## TASK ITEM:
Output each line of the data word for word, from the first through the line that holds "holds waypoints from", and leave off whatever follows.

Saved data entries

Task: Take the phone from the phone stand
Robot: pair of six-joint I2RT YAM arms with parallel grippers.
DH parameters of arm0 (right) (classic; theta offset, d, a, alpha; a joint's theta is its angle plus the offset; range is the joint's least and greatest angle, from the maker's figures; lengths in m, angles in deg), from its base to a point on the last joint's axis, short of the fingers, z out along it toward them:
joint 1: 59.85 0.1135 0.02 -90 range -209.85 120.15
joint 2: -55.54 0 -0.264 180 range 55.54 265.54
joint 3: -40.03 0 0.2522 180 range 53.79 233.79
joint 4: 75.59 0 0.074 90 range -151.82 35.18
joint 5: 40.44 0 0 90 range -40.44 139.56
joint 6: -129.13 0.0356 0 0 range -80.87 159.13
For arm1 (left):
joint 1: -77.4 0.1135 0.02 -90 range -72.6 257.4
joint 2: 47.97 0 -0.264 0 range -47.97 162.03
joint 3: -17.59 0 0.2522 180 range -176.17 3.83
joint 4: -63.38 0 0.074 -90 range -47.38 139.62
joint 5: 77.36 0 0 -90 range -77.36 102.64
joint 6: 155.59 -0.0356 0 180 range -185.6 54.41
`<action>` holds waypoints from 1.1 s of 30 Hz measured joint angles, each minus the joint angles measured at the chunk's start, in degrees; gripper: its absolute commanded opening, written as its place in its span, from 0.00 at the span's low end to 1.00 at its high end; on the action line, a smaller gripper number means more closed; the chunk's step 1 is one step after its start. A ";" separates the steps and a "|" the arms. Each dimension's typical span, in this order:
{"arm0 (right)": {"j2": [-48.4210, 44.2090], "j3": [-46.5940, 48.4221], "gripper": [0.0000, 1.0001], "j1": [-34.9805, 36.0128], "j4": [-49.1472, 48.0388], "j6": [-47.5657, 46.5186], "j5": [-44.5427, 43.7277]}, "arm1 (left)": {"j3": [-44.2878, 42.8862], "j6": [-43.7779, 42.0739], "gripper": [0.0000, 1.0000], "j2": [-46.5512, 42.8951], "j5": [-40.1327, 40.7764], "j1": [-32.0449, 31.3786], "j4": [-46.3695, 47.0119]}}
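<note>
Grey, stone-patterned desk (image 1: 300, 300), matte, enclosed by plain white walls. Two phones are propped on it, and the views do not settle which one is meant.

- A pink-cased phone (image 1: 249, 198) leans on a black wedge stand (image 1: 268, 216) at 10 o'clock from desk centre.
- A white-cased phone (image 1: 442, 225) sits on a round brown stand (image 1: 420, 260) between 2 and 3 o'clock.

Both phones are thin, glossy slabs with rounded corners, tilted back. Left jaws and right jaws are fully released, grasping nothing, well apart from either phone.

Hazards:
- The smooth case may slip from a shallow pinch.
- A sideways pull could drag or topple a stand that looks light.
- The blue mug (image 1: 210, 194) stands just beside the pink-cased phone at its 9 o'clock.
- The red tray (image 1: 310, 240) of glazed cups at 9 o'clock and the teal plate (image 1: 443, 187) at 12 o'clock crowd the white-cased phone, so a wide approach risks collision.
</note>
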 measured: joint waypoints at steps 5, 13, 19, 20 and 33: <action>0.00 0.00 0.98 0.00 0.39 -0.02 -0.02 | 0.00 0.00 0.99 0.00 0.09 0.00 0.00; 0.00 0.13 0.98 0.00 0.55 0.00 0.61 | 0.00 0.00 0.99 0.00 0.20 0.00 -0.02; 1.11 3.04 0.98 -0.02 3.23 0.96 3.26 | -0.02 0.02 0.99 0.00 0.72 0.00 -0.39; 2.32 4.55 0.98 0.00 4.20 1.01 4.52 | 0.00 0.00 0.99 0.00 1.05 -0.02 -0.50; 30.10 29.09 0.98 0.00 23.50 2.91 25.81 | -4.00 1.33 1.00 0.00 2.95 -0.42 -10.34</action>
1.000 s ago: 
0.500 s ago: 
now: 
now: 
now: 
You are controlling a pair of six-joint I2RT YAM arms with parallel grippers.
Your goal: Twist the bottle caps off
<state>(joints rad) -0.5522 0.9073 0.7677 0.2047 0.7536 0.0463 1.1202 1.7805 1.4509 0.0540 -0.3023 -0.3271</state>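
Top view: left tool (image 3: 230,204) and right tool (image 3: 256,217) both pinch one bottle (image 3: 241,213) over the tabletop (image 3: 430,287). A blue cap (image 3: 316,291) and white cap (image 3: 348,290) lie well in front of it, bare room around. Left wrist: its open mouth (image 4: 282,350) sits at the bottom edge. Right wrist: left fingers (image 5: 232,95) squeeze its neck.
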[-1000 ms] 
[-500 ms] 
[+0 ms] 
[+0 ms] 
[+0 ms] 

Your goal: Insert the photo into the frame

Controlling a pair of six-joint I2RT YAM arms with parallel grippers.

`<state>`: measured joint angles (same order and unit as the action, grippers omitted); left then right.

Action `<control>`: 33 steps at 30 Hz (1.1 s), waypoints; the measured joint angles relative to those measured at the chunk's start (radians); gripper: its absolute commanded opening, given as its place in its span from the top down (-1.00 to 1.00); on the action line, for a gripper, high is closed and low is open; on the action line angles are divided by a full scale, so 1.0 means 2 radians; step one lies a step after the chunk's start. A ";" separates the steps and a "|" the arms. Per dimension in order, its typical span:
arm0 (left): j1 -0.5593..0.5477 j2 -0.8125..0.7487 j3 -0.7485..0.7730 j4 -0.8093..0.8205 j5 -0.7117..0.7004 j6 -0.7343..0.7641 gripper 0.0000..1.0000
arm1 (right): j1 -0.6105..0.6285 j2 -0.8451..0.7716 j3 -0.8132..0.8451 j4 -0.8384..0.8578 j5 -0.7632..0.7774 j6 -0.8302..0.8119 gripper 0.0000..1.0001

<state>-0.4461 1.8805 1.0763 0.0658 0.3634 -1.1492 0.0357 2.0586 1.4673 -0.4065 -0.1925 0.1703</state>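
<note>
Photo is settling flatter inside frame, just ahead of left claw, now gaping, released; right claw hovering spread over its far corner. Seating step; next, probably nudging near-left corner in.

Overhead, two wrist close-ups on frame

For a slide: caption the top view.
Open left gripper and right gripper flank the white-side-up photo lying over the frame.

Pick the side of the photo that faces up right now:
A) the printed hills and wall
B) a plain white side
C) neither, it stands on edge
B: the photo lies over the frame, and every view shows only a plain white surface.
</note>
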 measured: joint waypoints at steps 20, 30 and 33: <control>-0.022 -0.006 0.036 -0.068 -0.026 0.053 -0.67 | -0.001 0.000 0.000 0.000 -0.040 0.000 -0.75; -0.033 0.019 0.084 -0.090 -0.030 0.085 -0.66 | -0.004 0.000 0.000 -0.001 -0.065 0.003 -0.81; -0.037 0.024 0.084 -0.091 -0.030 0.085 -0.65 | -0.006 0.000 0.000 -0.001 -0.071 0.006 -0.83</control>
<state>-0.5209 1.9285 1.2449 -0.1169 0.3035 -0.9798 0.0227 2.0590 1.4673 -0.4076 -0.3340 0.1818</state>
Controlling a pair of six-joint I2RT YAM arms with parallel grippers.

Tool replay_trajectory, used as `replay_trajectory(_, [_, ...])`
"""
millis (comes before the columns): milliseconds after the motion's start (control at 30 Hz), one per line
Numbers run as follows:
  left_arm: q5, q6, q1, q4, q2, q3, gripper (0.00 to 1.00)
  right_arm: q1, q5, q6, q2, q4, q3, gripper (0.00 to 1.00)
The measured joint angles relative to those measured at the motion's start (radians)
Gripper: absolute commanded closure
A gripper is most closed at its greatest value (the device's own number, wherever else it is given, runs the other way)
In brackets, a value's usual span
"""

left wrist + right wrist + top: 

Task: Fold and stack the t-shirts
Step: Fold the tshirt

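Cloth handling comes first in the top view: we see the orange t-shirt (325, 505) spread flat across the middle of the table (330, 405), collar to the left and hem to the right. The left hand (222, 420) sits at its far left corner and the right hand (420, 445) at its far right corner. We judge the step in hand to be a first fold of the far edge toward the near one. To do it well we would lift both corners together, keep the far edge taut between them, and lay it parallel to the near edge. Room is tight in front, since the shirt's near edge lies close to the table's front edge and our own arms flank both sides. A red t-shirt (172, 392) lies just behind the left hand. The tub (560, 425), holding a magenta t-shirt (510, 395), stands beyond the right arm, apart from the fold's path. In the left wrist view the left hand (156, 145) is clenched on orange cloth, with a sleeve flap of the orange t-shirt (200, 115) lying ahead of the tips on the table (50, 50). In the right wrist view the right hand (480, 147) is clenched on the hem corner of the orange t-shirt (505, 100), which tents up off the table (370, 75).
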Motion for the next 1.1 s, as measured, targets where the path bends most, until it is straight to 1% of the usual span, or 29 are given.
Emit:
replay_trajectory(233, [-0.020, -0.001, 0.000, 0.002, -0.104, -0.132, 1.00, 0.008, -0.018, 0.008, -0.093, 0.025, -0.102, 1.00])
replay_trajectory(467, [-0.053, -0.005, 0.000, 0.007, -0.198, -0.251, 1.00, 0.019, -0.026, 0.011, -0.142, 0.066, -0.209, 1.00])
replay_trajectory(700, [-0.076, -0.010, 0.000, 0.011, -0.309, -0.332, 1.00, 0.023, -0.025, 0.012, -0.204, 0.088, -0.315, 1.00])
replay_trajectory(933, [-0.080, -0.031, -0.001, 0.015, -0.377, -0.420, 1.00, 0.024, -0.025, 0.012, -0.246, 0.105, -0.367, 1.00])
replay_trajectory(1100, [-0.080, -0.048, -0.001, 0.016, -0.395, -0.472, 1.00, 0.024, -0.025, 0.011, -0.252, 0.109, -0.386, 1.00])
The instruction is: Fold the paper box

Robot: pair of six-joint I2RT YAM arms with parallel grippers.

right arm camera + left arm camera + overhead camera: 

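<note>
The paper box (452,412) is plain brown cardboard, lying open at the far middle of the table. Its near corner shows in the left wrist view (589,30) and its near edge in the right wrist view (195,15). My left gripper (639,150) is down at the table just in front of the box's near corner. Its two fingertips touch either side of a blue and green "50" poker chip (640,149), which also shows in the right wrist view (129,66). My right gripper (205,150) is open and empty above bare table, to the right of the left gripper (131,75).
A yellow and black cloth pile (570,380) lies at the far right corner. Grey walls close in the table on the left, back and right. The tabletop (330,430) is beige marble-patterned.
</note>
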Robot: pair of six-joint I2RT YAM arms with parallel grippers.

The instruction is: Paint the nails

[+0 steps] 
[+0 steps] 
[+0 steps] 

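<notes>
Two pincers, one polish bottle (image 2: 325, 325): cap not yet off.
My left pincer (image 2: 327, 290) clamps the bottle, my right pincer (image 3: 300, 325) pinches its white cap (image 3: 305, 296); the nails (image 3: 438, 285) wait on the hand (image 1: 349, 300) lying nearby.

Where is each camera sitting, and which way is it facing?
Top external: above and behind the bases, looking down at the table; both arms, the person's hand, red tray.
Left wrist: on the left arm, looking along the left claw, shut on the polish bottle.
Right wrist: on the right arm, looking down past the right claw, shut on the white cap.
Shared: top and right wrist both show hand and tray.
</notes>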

## TASK RESPONSE:
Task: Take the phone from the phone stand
Robot: pair of six-joint I2RT YAM arms with parallel grippers.
DH parameters of arm0 (right) (classic; theta offset, d, a, alpha; a joint's theta is its angle plus the offset; range is the joint's least and greatest angle, from the maker's figures; lengths in m, angles in deg), from its base to a point on the last joint's axis, short of the fingers, z out along it toward them:
joint 1: 59.85 0.1135 0.02 -90 range -209.85 120.15
joint 2: -55.54 0 -0.264 180 range 55.54 265.54
joint 3: -40.03 0 0.2522 180 range 53.79 233.79
joint 4: 75.59 0 0.074 90 range -151.82 35.18
joint 5: 40.44 0 0 90 range -40.44 139.56
joint 6: -129.13 0.0356 0 0 range -80.87 159.13
For arm1 (left):
joint 1: -77.4 0.1135 0.02 -90 range -72.6 257.4
joint 2: 47.97 0 -0.264 0 range -47.97 162.03
joint 3: -17.59 0 0.2522 180 range -176.17 3.83
joint 4: -63.38 0 0.074 -90 range -47.38 139.62
joint 5: 77.36 0 0 -90 range -77.36 102.64
joint 6: 155.59 -0.0356 0 180 range -185.6 54.41
`<action>` holds waypoints from 1.1 s of 30 Hz measured joint angles, each minus the joint angles measured at the chunk's start, in degrees; gripper: its absolute commanded opening, written as its place in its span, from 0.00 at the span's low end to 1.00 at its high end; on the action line, a smaller gripper number means more closed; the chunk's step 1 is one step after its start. A ";" separates the steps and a "|" the arms. Each dimension's typical span, in this order:

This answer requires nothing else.